TASK DETAILS: Type out the lines below exactly, from the first through the line holding "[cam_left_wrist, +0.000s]", and include no pictures.

MATERIAL PROVIDED:
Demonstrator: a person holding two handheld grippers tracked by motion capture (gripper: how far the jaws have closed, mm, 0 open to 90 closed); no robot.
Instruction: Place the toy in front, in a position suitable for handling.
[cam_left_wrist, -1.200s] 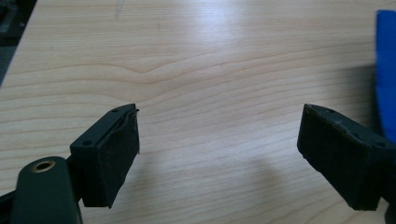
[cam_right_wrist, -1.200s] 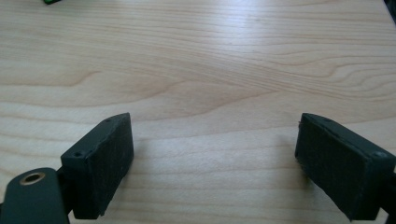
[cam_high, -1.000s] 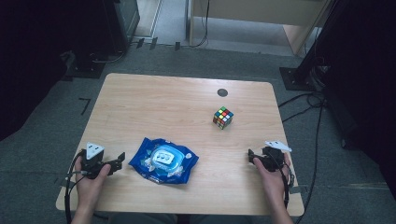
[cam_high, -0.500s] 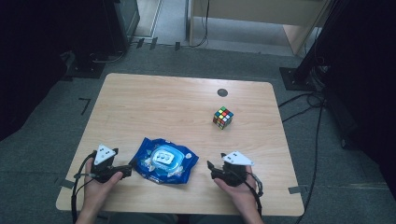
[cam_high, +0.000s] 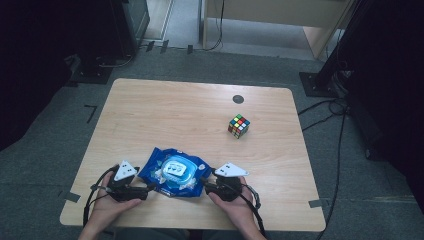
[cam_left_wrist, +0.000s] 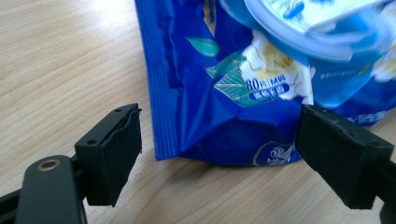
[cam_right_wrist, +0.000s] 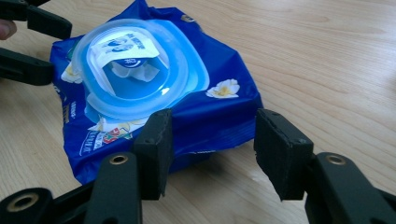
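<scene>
My right claw (cam_right_wrist: 210, 154): half open, its jaws have just been closing; the near edge of the wipes pack (cam_right_wrist: 154, 93) sits at the gap between them, one pad in front of the blue wrapper, no squeeze on it that I can see.
My right claw from above (cam_high: 209, 187): at the pack's right end, low on the counter (cam_high: 175, 115), my hand behind it.
My left claw (cam_left_wrist: 219, 149): jaws standing wide, the crinkled bottom corner of the pack (cam_left_wrist: 219, 84) in the space between them, neither pad touching the wrapper.
My left claw from above (cam_high: 147, 189): at the pack's left end, pointing in toward it.
Wipes pack, place (cam_high: 174, 171): lying flat near my edge of the counter, between my two claws.
Wipes pack, look: blue wrapper with white flowers, a pale blue oval plastic lid (cam_right_wrist: 140, 67) on top.
Lid: its small flap is tipped up, a bit of white wipe showing in the opening.
Puzzle cube (cam_high: 239, 126): colourful, farther back on the right, well apart from the pack.
Dark round spot (cam_high: 238, 99): near the far edge of the counter, behind the cube.
</scene>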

SOLUTION FOR THIS PROBLEM:
Demonstrator: a person holding two handheld grippers tracked by motion capture (gripper: how far the jaws have closed, mm, 0 open to 90 closed); no robot.
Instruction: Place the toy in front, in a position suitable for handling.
[cam_left_wrist, -1.200s] 
[cam_right_wrist, -1.200s] 
[cam_high, -1.000s] 
[cam_high, -0.500s] 
[cam_high, +0.000s] 
[cam_left_wrist, +0.000s] 

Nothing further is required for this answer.